My first question would be "octaganal vs hexagonal". I have never seen an eight sided die, which is not to say they don't exist. I've just never seen one. . . First off, the die must be held to the centerline of the machine, *arbitrarily* grinding off the corners negates this possibility. Best bet would be to find a suitable die holder. Second would be to use setscrews to hold the die steady. But this requires the holder be roughly the same size as the hex die across the points. A fancy solution would be to thread stock to fit the die, then attach the die to the stock and grind the die OD to size on the spindle. This has several down sides. First is simply modifying the die so it would never fit its' original stock again. Then the possibility of generating too much heat and destroying the metal. And just how sure are you that it is truely concentric to the work? 

My personal approach is to "single point" the thread most of the way and use a die to get the finish cut. Such a process can be held with a "die stock" or even a "channel-locks". It doesn't require a die holder. I bought a tailstock die holder a while back. It's a "cute" tool, but not really useful. I'll probably end up making something(?) else from it. Right up front, even with all the adaptors that came with it, only a quarter of my tools will fit. Well, maybe a third. "They" seem to have devised the tool to fit "modern day" metric tools.
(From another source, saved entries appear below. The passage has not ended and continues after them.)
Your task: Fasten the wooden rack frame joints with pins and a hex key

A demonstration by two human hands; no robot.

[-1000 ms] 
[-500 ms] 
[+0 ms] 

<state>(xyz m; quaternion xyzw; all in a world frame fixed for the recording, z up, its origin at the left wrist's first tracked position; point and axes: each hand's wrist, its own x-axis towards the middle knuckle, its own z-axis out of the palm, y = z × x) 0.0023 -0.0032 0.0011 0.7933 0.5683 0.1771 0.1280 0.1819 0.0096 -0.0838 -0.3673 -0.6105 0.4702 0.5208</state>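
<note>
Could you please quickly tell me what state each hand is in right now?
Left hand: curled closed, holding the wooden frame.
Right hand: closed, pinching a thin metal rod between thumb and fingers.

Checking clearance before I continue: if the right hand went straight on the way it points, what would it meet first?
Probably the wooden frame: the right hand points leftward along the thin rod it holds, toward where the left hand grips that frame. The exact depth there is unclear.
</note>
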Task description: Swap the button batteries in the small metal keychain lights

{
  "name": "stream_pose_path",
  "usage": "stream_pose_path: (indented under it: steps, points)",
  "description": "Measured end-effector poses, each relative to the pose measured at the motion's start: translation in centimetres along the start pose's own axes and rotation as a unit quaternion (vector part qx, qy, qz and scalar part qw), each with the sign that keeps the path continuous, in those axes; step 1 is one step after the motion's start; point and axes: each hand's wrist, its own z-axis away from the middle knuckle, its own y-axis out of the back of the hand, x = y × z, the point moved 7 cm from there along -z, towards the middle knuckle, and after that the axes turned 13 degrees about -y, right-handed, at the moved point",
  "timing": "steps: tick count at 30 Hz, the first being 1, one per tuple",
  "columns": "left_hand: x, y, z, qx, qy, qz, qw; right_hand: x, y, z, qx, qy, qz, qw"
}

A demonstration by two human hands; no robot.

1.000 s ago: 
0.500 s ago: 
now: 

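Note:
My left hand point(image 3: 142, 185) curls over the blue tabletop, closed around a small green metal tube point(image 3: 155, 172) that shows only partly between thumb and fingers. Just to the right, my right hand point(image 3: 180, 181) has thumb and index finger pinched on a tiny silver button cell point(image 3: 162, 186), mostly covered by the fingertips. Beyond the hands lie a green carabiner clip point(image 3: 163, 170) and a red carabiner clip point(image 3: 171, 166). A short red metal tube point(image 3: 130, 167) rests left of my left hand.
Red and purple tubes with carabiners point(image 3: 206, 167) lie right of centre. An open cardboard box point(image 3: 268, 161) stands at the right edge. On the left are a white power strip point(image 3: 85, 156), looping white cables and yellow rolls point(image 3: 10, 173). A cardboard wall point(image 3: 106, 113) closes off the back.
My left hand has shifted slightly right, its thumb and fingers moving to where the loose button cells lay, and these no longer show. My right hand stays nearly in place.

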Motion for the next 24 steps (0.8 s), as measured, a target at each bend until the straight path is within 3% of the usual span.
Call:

I have some SAE and USS dies that go back to at least the '50s. My old man was mechanicing during the '30s. Some of his tools date from those days, and likely were bought used then. I recently found on eBay some "button" dies for odd machine screw sizes that were around 7/16 in size. Decidedly less than 1/2 inch.

But to keep things in perspective, I must admit that much(most) of my work is small. 1/4-20 and smaller is the norm for my work. 1/2-20 is huge, and seldom seen. 2-56 (0.086") is probably the most common size that I thread. I have taps and dies up to 3/4-10 but that's because they came in the set. I have yet to use one.
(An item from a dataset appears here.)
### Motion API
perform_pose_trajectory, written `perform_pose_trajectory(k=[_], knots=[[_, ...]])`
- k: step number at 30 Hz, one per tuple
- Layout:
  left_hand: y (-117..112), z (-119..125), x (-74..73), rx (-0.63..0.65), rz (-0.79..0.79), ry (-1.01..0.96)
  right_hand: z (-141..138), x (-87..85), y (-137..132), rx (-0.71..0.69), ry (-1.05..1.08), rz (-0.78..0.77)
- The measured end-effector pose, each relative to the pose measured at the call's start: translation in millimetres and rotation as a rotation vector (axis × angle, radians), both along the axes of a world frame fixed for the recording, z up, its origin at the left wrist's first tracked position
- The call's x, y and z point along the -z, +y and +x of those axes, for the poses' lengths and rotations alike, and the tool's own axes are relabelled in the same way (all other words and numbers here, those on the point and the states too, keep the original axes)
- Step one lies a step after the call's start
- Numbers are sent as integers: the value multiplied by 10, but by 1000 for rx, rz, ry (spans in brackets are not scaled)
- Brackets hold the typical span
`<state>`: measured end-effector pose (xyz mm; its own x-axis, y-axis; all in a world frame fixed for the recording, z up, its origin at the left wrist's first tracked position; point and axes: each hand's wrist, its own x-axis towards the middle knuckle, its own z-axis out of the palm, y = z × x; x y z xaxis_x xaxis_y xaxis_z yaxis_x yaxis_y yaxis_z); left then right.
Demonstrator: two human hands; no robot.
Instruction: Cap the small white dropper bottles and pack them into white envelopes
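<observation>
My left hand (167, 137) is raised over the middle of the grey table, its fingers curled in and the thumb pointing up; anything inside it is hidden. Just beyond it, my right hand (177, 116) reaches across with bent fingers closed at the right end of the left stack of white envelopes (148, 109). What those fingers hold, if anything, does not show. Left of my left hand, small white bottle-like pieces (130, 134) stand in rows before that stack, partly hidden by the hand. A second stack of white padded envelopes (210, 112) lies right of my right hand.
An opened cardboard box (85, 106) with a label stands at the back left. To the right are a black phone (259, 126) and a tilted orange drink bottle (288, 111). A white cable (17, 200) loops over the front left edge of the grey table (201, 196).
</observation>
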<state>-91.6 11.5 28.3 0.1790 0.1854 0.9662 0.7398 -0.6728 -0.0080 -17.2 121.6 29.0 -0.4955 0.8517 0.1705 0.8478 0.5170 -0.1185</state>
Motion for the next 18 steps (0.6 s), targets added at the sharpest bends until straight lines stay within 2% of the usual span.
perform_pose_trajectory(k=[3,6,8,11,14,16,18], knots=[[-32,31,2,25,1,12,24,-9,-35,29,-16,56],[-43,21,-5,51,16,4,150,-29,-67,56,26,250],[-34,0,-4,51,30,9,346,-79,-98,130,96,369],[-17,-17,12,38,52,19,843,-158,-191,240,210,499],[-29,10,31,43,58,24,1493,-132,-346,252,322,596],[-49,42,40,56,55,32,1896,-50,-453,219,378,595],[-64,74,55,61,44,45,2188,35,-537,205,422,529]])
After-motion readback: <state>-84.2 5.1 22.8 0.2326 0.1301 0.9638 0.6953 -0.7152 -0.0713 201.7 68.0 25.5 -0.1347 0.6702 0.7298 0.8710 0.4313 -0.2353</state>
The only use for those "tail stock" die holders is on a lathe, and possibly a milling machine. I would say to get good at threading in a vise, and single point the lathe work to 80% and use the die for the finish size. Same as with a tap. Most work with a tap is by hand, with appropriate checking that you're running true. The skill is in the operator, not the machine. . . 

.


----------



## riversidedan (Aug 16, 2021)

from reading the responses would have to say hex die holders would be the fix and I would not go grinding on new dies.   then again havent been doing this long so maybe thiers other methods........interesting the cheap dies are round and fit nicely in the round die holders.....UGH , more to learn and  $$$$ to spend


----------



## Bi11Hudson (Aug 16, 2021)

Bi11Hudson said:


> The skill is in the operator, not the machine. . .


----------



## chatter chatter cut cut (Aug 16, 2021)

thread the die on a piece of round stock . use another nut to lock it . mount in chuck, use tool post grinder. grind it round to fit die holder.
the 6 sided dies are for chasing damaged threads.... the round ones are for making new ones.


----------



## riversidedan (Aug 16, 2021)

got the 1st part  "just cant picture a tool post grinder


----------



## chatter chatter cut cut (Aug 17, 2021)

check out my post of aug 1 titled carbide bits ect . you will see a picture of a dremel tool with strapped on keystock to mount in tool holder. there isn't much to grind off to make the die fit.


----------



## Asm109 (Aug 17, 2021)

Thread first end, Take two nuts thread them on and jam them together with two wrenches.  grind points off one nut so it is smaller than flats of other nut.
Mount shaft in 3jaw using flats of nut.
Cut second thread.


----------